Only the pictures are to be dropped, and the rest of the data should be copied exactly.

────────────────────────────────────────

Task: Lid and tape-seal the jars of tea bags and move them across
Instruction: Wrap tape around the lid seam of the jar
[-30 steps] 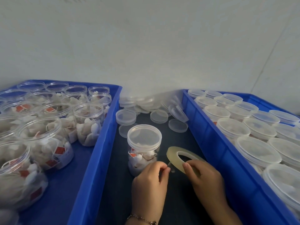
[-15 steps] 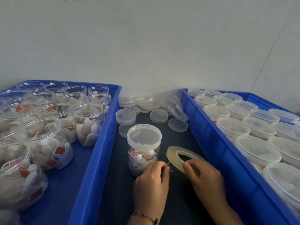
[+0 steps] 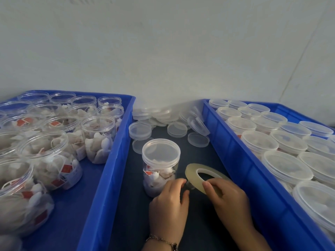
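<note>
Nearest, the left hand (image 3: 169,205) is pinching what looks like the free tape end, fingertips at the edge of the tape roll (image 3: 203,176), which the right hand (image 3: 229,198) is gripping, tilted on edge. Just beyond and left of both hands, the lidded jar (image 3: 160,165) is standing upright, closer to the left hand. Farther back, loose lids (image 3: 176,129) are lying between the left bin (image 3: 116,160) and the right bin (image 3: 235,160).

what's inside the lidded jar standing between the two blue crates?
The lidded jar holds white tea bags with red tags, seen through its clear wall. The left hand covers its lower right; the count and the bottom cannot be seen.
</note>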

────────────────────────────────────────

Your response:
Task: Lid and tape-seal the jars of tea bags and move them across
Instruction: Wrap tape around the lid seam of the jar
[-30 steps] 
[-15 steps] 
[+0 steps] 
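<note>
Nearest, the left hand (image 3: 169,205) is pinching what looks like the free tape end, fingertips at the edge of the tape roll (image 3: 203,176), which the right hand (image 3: 229,198) is gripping, tilted on edge. Just beyond and left of both hands, the lidded jar (image 3: 160,165) is standing upright, closer to the left hand. Farther back, loose lids (image 3: 176,129) are lying between the left bin (image 3: 116,160) and the right bin (image 3: 235,160).

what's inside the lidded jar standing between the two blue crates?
The lidded jar holds white tea bags with red tags, seen through its clear wall. The left hand covers its lower right; the count and the bottom cannot be seen.
</note>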

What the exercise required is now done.